The 1998–99 UAB Blazers men's basketball team represented the University of Alabama at Birmingham as a member of Conference USA during the 1998–99 NCAA Division I men's basketball season. This was head coach Murry Bartow's third season at UAB, with the Blazers playing their home games at Bartow Arena.

They finished the season 20–12, 10–6 in C-USA play and lost in the semifinals of the 1994 GMWC tournament. They received an at-large bid to the NCAA tournament as No. 12 seed in the West region. The Blazers were defeated by No. 5 seed Iowa, 77–64.

==Schedule and results==

| Regular season |

| Date time, TV | Rank^{#} | Opponent^{#} | Result | Record | Site (attendance) city, state |
Regular season
| Nov 14, 1998* |  | Alcorn State | W 70–54 | 1–0 | Bartow Arena (4,883) Birmingham, Alabama |
| Nov 18, 1998* |  | at No. 21 Indiana | L 54–91 | 1–1 | Assembly Hall (16,678) Bloomington, Indiana |
| Nov 22, 1998* |  | Tulsa | W 78–61 | 2–1 | Bartow Arena (3,516) Birmingham, Alabama |
| Nov 24, 1998* |  | Cleveland State | W 89–58 | 3–1 | Bartow Arena (4,176) Birmingham, Alabama |
| Nov 29, 1998* |  | at South Alabama | W 74–60 | 4–1 | Jaguar Gym (850) Mobile, Alabama |
| Dec 1, 1998* |  | UT Arlington | W 94–63 | 5–1 | Bartow Arena (4,101) Birmingham, Alabama |
| Dec 5, 1998* |  | at Western Kentucky | W 87–72 | 6–1 | E. A. Diddle Arena (3,100) Bowling Green, Kentucky |
| Dec 8, 1998* |  | Jacksonville State | W 79–59 | 7–1 | Bartow Arena (4,276) Birmingham, Alabama |
| Dec 12, 1998* |  | Auburn Arby's Hardwood Classic | L 64–77 | 7–2 | BJCC Coliseum (14,719) Birmingham, Alabama |
| Dec 15, 1998* |  | Princeton | L 57–69 | 7–3 | Bartow Arena (4,613) Birmingham, Alabama |
| Dec 21, 1998* |  | vs. Ohio State Puerto Rico Holiday Classic | L 64–71 | 7–4 | Eugene Guerra Sports Complex (75) San Juan, Puerto Rico |
| Dec 22, 1998* |  | vs. Middle Tennessee Puerto Rico Holiday Classic | W 85–60 | 8–4 | Eugene Guerra Sports Complex (89) San Juan, Puerto Rico |
| Dec 23, 1998* |  | vs.

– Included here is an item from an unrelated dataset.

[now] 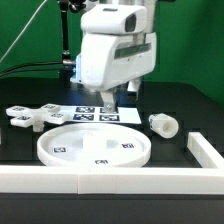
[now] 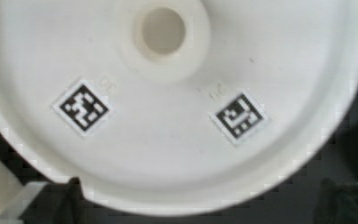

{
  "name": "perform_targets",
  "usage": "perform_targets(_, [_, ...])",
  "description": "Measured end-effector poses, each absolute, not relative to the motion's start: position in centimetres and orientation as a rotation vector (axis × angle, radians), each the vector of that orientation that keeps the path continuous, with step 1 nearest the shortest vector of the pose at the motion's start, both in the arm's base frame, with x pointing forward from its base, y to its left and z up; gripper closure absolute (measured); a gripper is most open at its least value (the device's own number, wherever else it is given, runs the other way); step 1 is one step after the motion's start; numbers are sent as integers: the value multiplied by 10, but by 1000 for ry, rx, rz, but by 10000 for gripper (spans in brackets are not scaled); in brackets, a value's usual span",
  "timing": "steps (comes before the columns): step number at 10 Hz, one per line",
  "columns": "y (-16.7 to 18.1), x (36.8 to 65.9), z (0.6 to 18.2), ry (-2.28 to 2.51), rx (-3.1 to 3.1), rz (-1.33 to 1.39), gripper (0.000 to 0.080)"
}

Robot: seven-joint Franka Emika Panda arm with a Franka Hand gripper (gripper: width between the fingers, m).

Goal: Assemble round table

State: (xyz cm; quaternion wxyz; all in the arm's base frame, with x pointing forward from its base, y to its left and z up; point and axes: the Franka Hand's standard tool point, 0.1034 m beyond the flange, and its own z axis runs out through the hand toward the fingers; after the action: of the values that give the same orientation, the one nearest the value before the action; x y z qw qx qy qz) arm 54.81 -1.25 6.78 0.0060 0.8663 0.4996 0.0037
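Observation:
The large rimmed round disc point(image 1: 95, 146) lies flat on the black table in front of the arm. In the wrist view the disc point(image 2: 158, 110) fills most of the picture and shows its centre hole and two square tags. My gripper point(image 1: 108, 101) hangs above the disc's far edge, over the marker board. Its jaws stand wide apart and empty, and the gripper point(image 2: 202, 208) holds nothing; one dark fingertip point(image 2: 48, 198) shows beside the disc's rim. The short cylindrical post point(image 1: 163, 124) lies on its side at the exterior view's right. The flat cross-shaped piece point(image 1: 30, 118) lies at the exterior view's left.
The marker board point(image 1: 98, 116) lies flat behind the disc. A long white straight-edged wall point(image 1: 110, 181) runs along the front and turns up the exterior view's right side point(image 1: 208, 152). A green backdrop stands behind the table.

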Motion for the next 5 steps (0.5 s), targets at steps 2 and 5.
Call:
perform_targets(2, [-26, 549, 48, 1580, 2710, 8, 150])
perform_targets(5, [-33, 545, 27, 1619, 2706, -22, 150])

Saint Joseph's Puerto Rico Holiday Classic | W 72–58 | 9–4 | Eugene Guerra Sports Complex (N/A) San Juan, Puerto Rico |
| Dec 30, 1998 |  | at Tulane | W 88–78 | 10–4 (1–0) | Avron B. Fogelman Arena (1,182) New Orleans, Louisiana |
| Jan 2, 1999 |  | at Memphis | W 91–83 | 11–4 (2–0) | Pyramid Arena (13,813) Memphis, Tennessee |
| Jan 6, 1999 |  | Marquette | W 73–66 ^{OT} | 12–4 (3–0) | Bartow Arena (4,976) Birmingham, Alabama |
| Jan 9, 1999 |  | Houston | W 116–78 | 13–4 (4–0) | Bartow Arena (7,469) Birmingham, Alabama |
| Jan 14, 1999 |  | at DePaul | L 80–87 | 13–5 (4–1) | Rosemont Horizon (6,393) Rosemont, Illinois |
| Jan 16, 1999 |  | at South Florida | W 67–64 | 14–5 (5–1) | Sun Dome (5,108) Tampa, Florida |
| Jan 21, 1999 |  | Tulane | L 64–80 | 14–6 (5–2) | Bartow Arena (5,919) Birmingham, Alabama |
| Jan 24, 1999 |  | UNC Charlotte | W 78–71 | 15–6 (6–2) | Bartow Arena (5,483) Birmingham, Alabama |
| Jan 30, 1999 |  | at No. 5 Cincinnati | L 60–73 | 15–7 (6–3) | Myrl Shoemaker Center (13,176) Cincinnati, Ohio |
| Feb 4, 1999 |  | at Houston | W 90–82 | 16–7 (7–3) | Hofheinz Pavilion (8,479) Houston, Texas |
| Feb 7, 1999 |  | Southern Miss | W 63–50 | 17–7 (8–3) | Bartow Arena (4,831) Birmingham, Alabama |
| Feb 11, 1999 |  | Memphis | L 75–78 | 17–8 (8–4) | Bartow Arena (5,855) Birmingham, Alabama |
| Feb 15, 1999 |  | South Florida | L 53–75 | 17–9 (8–5) | Bartow Arena (4,522) Birmingham, Alabama |
| Feb 20, 1999 |  | at Southern Miss | W 70–61 | 18–9 (9–5) | Reed Green Coliseum (3,591) Hattiesburg, Mississippi |
| Feb 25, 1999 |  | at Louisville | L 60–91 | 18–10 (9–6) | Freedom Hall (19,784) Louisville, Kentucky |
| Feb 27, 1999 |  | Saint Louis | W 62–57 | 19–10 (10–6) | Bartow Arena (3,922) Birmingham, Alabama |
C-USA tournament
| Mar 4, 1999* | (3) | (6) DePaul Quarterfinals | W 79–73 | 20–10 | BJCC Coliseum (11,058) Birmingham, Alabama |
| Mar 5, 1999* | (3) | (2) Louisville Semifinals | L 68–77 | 20–11 | BJCC Coliseum (12,559) Birmingham, Alabama |
NCAA tournament
| Mar 11, 1999* | (12 W) | vs. (5 W) No. 21 Iowa First round | L 64–77 | 20–12 | McNichols Sports Arena (16,637) Denver, Colorado |
*Non-conference game. ^{#}Rankings from AP poll. (#) Tournament seedings in parentheses. W=West. All times are in Central Time.